Buluşmalarımızı asla planlamazdık. Her gece Jefaln ile vakit geçirebilmek umuduyla penceremi açık bırakıyordum. Görevi izin verdiğinde gecenin ilerleyen saatlerinde buluşuyorduk. Meraklı bakışlardan uzak olmak için her defasında başka bir yere uçuyorduk - bir şelaleye, terk edilmiş bir tiyatroya.

Haftalar ilerledikçe arkadaşlığımı ilerledi ve sağlamlaştı. En iyi arkadaşım olmuştu. Bazı gecelerde hiç ara vermeden sohbet ediyorduk. Başka gecelerdeyse gece boyunca sessizce yan yana oturuyorduk. Ama birlikte olabildiğimiz için her zaman mutluyduk.

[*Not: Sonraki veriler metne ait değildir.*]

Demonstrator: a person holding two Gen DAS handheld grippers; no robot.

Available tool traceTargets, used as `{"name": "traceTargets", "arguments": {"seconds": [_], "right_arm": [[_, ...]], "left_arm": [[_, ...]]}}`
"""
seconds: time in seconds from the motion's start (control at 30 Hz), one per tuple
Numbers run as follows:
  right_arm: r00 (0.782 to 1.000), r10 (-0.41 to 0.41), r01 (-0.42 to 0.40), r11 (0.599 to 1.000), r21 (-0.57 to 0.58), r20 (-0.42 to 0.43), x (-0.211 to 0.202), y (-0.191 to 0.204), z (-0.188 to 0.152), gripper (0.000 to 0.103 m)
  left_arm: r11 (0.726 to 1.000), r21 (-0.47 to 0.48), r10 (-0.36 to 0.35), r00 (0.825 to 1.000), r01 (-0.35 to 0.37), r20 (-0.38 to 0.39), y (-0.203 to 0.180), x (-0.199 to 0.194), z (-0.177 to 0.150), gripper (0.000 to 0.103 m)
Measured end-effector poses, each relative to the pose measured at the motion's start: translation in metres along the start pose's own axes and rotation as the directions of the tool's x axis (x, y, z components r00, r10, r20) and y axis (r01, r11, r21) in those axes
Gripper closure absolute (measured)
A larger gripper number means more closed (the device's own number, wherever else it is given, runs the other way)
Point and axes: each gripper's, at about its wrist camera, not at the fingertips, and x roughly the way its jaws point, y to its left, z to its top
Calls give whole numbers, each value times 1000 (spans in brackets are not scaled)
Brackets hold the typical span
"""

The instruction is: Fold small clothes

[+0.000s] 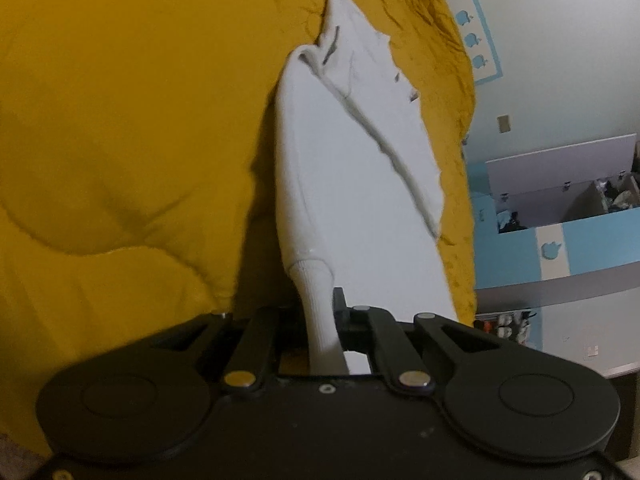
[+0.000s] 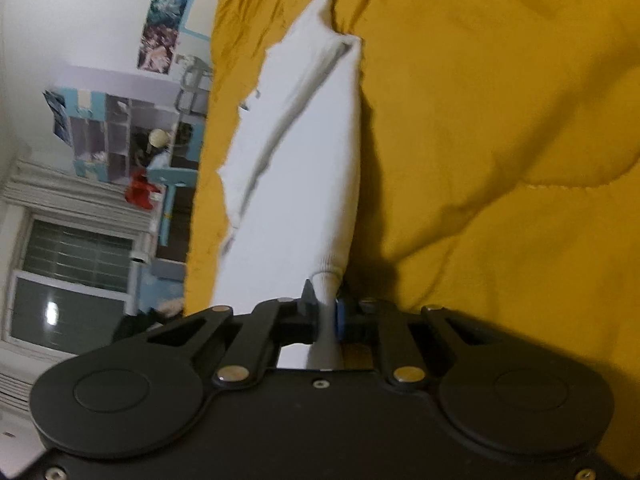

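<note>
- The white garment [image 1: 352, 184] is a small knitted piece with ribbed cuffs, and it looks like a top held by its two sleeve ends (that reading is a judgement, since the body is bunched). It fills the middle of both frames, running from the lower centre up toward the top centre.
- In the left wrist view the left gripper [image 1: 326, 320] has its jaws closed tight on one ribbed cuff, with cloth pinched between them and a little spilling back into the mechanism. The garment stretches directly away from the jaws, its long axis leaning slightly to the right of the frame.
- In the right wrist view the right gripper [image 2: 326, 312] is likewise clamped on a ribbed cuff of the same garment [image 2: 304, 152], which stretches straight ahead of the jaws.
- So each claw has its own end, and neither is nearer than the other; the cloth lies ahead of both along the finger line. The far tip touches or nearly touches the yellow quilt [image 1: 120, 140]; which one cannot be told.
- The garment casts a dark shadow on the quilt [image 2: 500, 120] beside it, so most of it seems lifted off the bed.
- The coming move probably depends on that lengthwise axis: lowering both ends together would lay the piece flat across the quilt for folding.
- Beyond the bed edge, at the right of the left view, are a white wall [image 1: 560, 40] and blue shelving [image 1: 580, 200].
</note>
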Motion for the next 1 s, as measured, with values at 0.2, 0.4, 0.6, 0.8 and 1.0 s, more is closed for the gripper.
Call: {"name": "traceTargets", "arguments": {"seconds": [0.2, 0.4, 0.6, 0.8, 1.0], "right_arm": [[992, 116, -117, 993, 32, 43, 7, 23, 31, 94], [978, 172, -172, 985, -8, 121, 45, 54, 109, 94], [968, 161, -158, 987, -29, 195, 121, 86, 217, 94], [944, -41, -20, 983, 181, 328, 203, 75, 304, 58], [912, -13, -68, 981, 183, 409, 192, 60, 270, 39]], "left_arm": [[994, 15, -111, 992, 111, 53, -30, 4, 44, 100], [983, 103, -162, 981, 151, 108, -77, 35, 138, 100], [985, 119, -142, 977, 124, 157, -116, 102, 250, 100], [999, -40, 8, 939, 6, 345, -103, 145, 323, 63], [1000, 20, -22, 958, 17, 286, -75, 116, 269, 62]]}}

Onu görebilme hevesiyle her güne neşeyle, enerjiyle ve yaşam dolu başlıyordum. Ailem bendeki değişikliği fark etti ve yeni biriyle tanıştığımı anladı ama kiminle arkadaş olduğumu bilmiyorlardı. Yanlışlık eseri bir erkekle arkadaş olduğumu açık ettiğimde, babam ve nişanlım öfkeden deliye döndüler. Ben de kızmıştım ve inat ediyordum - asılsız kuşku ve gerekçesiz kıskançlık yüzünden masum bir arkadaşlıktan vazgeçmek istemiyordum.

Öncesine göre çok daha gizli ve akıllıca buluşmaya devam ediyorduk. Bir gece Jefaln'in kafası karışık gibiydi. Ben onu dinlerken, ilk akşam dans sırasında yapmış olduğu gibi yumuşak bir şekilde saçımın bir buklesini kulağımın arkasına attı. Ancak bu kez eli boynumda kaldı. Boynum ve omuzlarımı okşadı ve öne eğilerek beni öptü. Hayatımda ilk kez imtiyazlı yaşantıma ve zorunluluklarıma lanet okudum. Ama direnmedim. Ben de onu öptüm.

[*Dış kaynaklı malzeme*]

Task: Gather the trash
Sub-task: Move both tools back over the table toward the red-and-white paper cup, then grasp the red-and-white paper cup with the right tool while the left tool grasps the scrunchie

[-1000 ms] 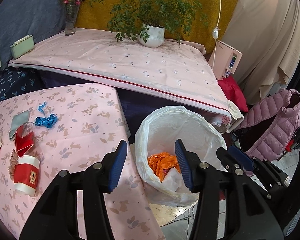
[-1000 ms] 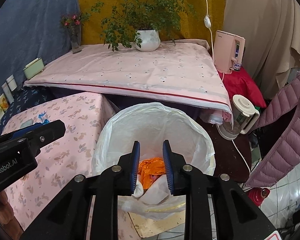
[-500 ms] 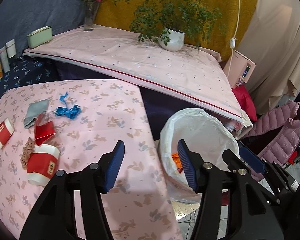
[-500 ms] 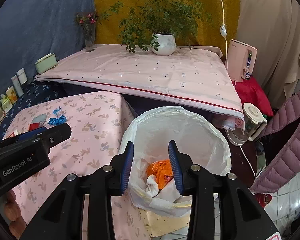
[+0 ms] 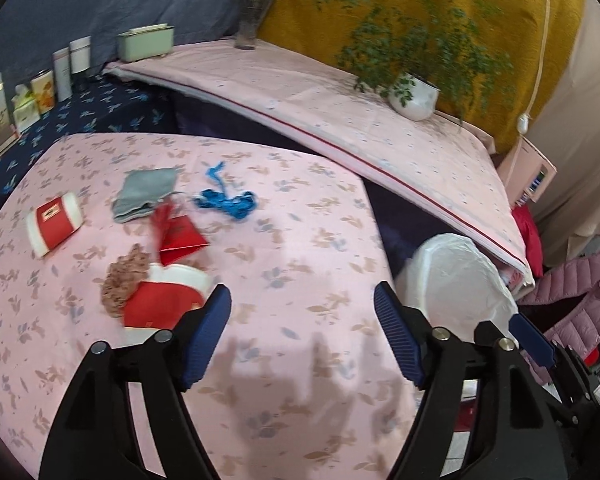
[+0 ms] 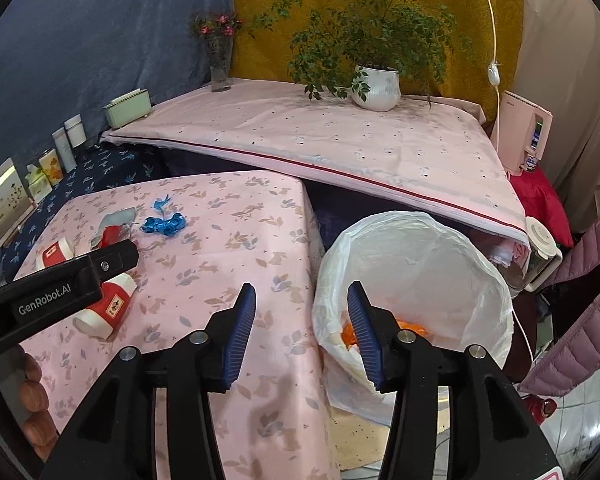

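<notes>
Trash lies on the pink floral table (image 5: 300, 240): a red-and-white crushed cup (image 5: 164, 296), a brown crumpled scrap (image 5: 120, 276), a red folded paper (image 5: 180, 232), a grey cloth (image 5: 144, 192), a blue ribbon (image 5: 228, 200) and another red-and-white cup (image 5: 54, 224). My left gripper (image 5: 302, 312) is open and empty above the table, just right of the crushed cup. My right gripper (image 6: 302, 308) is open and empty over the table edge beside the white-lined bin (image 6: 416, 248), which holds orange trash (image 6: 348, 334). The left gripper's side (image 6: 60, 284) shows in the right wrist view.
A raised pink-covered platform (image 6: 340, 140) stands behind with a potted plant (image 6: 376, 84), a flower vase (image 6: 220, 64) and a green box (image 6: 128, 108). Small containers (image 5: 56, 80) line the far left. A kettle (image 6: 540, 256) and a pink jacket (image 6: 580, 320) are right of the bin.
Both grippers have swung left from over the bin toward the table. The right jaws have opened wider. The trash on the table is now closer to the left gripper.
</notes>
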### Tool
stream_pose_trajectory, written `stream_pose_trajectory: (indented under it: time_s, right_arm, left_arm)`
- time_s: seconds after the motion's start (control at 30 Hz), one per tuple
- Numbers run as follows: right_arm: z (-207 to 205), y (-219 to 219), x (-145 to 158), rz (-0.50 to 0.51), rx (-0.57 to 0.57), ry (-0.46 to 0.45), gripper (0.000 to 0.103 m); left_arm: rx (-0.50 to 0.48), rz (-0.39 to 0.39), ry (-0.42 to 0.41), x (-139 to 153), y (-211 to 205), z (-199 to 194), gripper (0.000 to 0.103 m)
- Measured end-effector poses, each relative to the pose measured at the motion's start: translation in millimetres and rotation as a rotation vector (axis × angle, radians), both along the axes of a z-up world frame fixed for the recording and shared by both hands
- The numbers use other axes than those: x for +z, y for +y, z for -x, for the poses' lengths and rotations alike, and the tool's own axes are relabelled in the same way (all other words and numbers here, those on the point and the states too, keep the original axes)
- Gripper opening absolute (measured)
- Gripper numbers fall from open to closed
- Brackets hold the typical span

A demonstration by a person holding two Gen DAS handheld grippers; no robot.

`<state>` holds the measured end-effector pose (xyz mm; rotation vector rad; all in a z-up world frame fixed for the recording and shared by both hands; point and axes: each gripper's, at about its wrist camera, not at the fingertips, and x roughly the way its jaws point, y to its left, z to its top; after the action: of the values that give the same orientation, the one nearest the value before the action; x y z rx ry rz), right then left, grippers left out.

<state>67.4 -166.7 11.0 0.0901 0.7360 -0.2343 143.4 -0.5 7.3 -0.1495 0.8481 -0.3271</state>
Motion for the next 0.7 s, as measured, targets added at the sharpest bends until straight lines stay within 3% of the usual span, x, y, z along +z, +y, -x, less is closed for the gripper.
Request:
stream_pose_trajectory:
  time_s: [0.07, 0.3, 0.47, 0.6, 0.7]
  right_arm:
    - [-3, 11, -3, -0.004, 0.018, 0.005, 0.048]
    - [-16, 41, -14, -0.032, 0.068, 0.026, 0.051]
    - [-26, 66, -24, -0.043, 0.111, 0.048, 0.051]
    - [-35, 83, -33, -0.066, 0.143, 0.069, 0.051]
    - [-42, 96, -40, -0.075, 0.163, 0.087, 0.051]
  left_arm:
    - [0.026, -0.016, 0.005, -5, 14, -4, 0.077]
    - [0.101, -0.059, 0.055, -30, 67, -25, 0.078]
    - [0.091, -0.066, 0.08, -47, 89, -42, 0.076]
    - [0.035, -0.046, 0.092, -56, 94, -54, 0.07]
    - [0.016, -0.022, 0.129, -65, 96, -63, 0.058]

Sonraki sabah birbirimize sarılmış halde uyandık. Birçok başka sabah da öyle oldu. Arkadaşlığımızın şekli değişmişti ama ikimiz de pişman değildik. Benim düğünüm ve onun işi nedeniyle her ikimiz de - bu konu hakkında açıkça konuşuyor - ilişkimizin sonsuza kadar devam etmeyeceğini biliyorduk. Öyle olmasını umduğum halde.

Görevi onu Abis'e gönderdi. Bir haber veya buluşma olmaksızın haftalar geçti. Onun dokunuşlarının ve onunla konuşmanın eksikliğini hissediyordum. Sonra handa tesadüfen Jefaln'in, ölümsüzlüğünü sağlayan Obelisklerin bulunmadığı Abis'teki savaş meydanında öldüğünü duydum. Öldüğünü duyduğumda bayılmışım.

Sonsuz umutsuzluğumun içinde sana hamile kaldığımı fark etmiştim. Bazı kıyafetlerimi ve tüm paramı toparladım ve Pandemonium'u terk ettim. Ailemin Jefaln'in çocuğunu doğurmama izin vermeyeceğini biliyordum. Seni kurtarmak için kaçmak zorundaydım. Onların seni bulmasına izin veremezdim. Hiçbir yerde fazla kalamıyordum.

Asmodae'yı boydan boya kat ettikten sonra seni Altgard'da dünyaya getirdim. Bundan kısa bir süre sonra babam beni orada buldu. Senden kimsenin haberi olmaması için, takipçilerim tarafından yakalanmadan önce seni ormanda bıraktım.

Sanırım babam Jefaln ile arkadaşlığımı öğrenmişti ve onun Abis'teki ölümüyle bir ilgisi vardı. Eğer bunu yapabildiyse bir bebeği de pekala öldürebilirdi. Babamın seni öldürebilme ihtimali yüzünden varlığını gizli tuttum - sen de öyle yapmalısın.

Kolyeyi sana, günün birinde beni bulman ve gerçeği öğrenmen umuduyla bıraktım. Ama bu gerçek sadece senin için öngörüldü. Geçmişimiz hakkındaki gerçeği kimse bilmemeli.

Sonunda beni Pandemonium'a geri getirdiler. Çoğu kişi düğün yüzünden bunalıma girip kaçtığımı düşündü.

Şimdi evlendim ve eski yaşantıma geri döndüm - toplumun kuklası olarak. Eşim iyi bir adam ve bu gerçeğin ona yükleyeceği acıyı hak etmiyor. Ama sevgim sana ait. Hala sana kendimi ve babanı anlatma umuduyla yaşıyorum.

Kendi güvenliğin için seni büyütemedim ama her zaman iyi bir adam olman ve mutlu bir yaşantı sürmen için dua ettim.

Yaşantıma geri dönüp baktığımda, Jefaln ile geçirdiğim zamandan pişman değilim. Aşkımızın meyvesinden pişman değilim. Sadece seni kaderine terk etmek yerine güvenli bir yuva bulabilmiş olmayı dilerdim. Ama seni Moslan Ormanı'nda terk etmekten başka çarem yoktu.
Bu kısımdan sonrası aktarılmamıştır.